The RIN Revolt started as a strike by ratings of the Royal Indian Navy on 18 February in protest against general conditions. The immediate issues of the revolt were living conditions and food. By dusk on 19 February, a Naval Central Strike committee was elected. Leading Signalman M.S Khan and Petty Officer Telegraphist Madan Singh were unanimously elected President and Vice-President respectively. The strike found some support amongst the Indian population, though not their political leadership who saw the dangers of mutiny on the eve of Independence (see below). The actions of the mutineers was supported by demonstrations which included a one-day general strike in Bombay. The strike spread to other cities, and was joined by elements of the Royal Indian Air Force and local police forces.
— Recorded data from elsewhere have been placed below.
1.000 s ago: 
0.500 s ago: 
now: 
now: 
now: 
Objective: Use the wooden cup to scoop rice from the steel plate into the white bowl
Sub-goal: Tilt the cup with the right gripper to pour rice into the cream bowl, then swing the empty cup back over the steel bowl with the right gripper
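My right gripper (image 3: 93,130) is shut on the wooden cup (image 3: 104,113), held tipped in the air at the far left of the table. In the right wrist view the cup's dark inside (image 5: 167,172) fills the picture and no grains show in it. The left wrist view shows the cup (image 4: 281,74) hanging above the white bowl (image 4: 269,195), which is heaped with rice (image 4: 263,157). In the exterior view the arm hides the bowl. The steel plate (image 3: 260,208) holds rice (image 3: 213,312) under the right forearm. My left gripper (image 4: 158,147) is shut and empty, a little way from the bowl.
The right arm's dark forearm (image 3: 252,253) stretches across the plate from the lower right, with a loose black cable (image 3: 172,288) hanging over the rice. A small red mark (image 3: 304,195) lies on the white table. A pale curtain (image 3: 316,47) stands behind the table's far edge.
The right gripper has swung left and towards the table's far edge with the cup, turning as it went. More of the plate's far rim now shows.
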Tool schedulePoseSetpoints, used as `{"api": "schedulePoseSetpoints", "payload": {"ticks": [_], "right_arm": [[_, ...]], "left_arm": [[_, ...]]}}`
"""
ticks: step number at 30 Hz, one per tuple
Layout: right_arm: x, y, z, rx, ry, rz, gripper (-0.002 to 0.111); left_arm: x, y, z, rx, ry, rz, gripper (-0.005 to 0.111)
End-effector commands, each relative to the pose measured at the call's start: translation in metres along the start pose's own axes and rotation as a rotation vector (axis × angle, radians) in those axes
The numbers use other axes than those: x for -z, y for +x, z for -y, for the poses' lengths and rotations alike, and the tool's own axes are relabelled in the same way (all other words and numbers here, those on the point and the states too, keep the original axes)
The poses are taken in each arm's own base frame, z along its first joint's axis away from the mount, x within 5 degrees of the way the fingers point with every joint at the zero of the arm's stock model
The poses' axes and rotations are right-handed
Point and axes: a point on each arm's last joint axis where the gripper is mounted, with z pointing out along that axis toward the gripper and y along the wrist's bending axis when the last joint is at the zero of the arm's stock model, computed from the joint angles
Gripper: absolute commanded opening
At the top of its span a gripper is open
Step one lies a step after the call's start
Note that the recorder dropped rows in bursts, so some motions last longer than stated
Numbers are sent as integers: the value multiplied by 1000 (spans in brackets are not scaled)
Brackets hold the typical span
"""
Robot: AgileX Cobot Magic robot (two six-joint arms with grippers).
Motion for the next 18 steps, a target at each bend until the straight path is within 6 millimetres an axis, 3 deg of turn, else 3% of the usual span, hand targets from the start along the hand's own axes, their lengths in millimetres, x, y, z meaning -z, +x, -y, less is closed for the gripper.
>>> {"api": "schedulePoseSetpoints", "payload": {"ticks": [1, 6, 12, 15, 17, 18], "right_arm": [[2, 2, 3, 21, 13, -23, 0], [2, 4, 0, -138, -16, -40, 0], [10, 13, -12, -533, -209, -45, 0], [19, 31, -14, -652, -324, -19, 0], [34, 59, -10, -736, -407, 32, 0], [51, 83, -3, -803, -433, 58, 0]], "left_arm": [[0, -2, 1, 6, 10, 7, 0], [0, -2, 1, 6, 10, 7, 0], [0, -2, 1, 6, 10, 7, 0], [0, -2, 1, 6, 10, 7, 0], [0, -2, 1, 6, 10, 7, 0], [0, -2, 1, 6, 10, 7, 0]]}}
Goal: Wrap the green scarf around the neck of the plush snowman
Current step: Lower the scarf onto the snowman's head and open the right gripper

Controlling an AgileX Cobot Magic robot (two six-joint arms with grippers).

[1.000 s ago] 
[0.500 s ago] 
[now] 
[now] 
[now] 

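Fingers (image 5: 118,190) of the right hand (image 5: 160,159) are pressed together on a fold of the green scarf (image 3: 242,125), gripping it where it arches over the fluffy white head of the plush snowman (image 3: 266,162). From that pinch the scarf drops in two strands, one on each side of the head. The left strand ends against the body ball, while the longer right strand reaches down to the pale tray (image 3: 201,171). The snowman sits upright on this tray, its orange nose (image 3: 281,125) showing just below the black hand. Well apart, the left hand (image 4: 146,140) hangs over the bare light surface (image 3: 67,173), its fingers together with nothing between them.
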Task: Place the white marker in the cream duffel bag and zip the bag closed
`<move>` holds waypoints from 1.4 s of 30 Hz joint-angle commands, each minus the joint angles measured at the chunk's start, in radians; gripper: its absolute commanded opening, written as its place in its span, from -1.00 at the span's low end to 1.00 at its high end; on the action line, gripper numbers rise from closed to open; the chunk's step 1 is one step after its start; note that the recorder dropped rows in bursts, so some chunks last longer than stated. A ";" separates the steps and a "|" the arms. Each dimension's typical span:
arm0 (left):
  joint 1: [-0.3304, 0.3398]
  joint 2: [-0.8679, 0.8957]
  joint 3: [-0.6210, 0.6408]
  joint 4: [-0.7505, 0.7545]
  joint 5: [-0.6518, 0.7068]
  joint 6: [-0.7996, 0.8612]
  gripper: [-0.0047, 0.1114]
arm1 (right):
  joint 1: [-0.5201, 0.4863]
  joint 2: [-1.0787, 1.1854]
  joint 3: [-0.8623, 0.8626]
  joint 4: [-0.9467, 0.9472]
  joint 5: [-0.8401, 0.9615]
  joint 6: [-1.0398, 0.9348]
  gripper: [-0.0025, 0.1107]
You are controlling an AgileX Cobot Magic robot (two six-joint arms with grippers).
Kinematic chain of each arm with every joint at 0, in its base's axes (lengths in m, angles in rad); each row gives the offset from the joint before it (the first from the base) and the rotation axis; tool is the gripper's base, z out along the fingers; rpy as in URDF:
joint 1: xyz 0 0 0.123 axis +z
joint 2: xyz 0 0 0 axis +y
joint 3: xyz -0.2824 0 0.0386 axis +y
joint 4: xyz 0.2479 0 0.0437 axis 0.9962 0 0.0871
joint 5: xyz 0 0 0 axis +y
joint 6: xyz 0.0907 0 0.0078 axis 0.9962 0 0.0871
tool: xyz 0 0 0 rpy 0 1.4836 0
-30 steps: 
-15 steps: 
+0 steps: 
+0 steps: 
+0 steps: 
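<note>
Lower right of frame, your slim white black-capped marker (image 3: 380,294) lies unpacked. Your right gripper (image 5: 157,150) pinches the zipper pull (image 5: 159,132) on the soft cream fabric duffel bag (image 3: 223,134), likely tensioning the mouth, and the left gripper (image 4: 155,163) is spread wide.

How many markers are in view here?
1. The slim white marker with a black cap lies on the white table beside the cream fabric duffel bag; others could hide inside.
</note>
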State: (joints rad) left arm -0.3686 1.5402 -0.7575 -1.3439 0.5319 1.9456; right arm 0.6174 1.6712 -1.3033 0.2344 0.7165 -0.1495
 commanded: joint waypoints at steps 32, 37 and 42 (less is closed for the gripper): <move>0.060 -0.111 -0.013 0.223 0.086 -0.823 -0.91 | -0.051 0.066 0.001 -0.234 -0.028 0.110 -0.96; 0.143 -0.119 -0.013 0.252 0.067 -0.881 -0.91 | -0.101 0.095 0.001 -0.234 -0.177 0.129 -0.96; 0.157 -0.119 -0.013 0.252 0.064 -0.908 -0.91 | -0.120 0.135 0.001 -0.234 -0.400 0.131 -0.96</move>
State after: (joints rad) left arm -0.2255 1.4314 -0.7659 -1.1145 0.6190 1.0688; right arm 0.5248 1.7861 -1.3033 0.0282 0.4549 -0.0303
Indian Naval personnel began calling themselves the "Indian National Navy" and offered left-handed salutes to British officers. At some places, NCOs in the British Indian Army ignored and defied orders from British superiors. In Madras and Poona (now Pune), the British garrisons had to face some unrest within the ranks of the Indian Army. Widespread rioting took place from Karachi to Calcutta. Notably, the revolting ships hoisted three flags tied together – those of the Congress, Muslim League, and the Red Flag of the Communist Party of India (CPI), signifying the unity and downplaying of communal issues among the mutineers.
The revolt was called off following a meeting between the President of the Naval Central Strike Committee (NCSC), M. S. Khan, and Vallab Bhai Patel of the Congress, who had been sent to Bombay to settle the crisis. Patel issued a statement calling on the strikers to end their action, which was later echoed by a statement issued in Calcutta by Mohammed Ali Jinnah on behalf of the Muslim League. Under these considerable pressures, the strikers gave way. However, despite assurances of the good services of the Congress and the Muslim League widespread arrests were made. These were followed up by courts martial and large-scale dismissals from the service. None of those dismissed were reinstated into either the Indian or Pakistani navies after independence.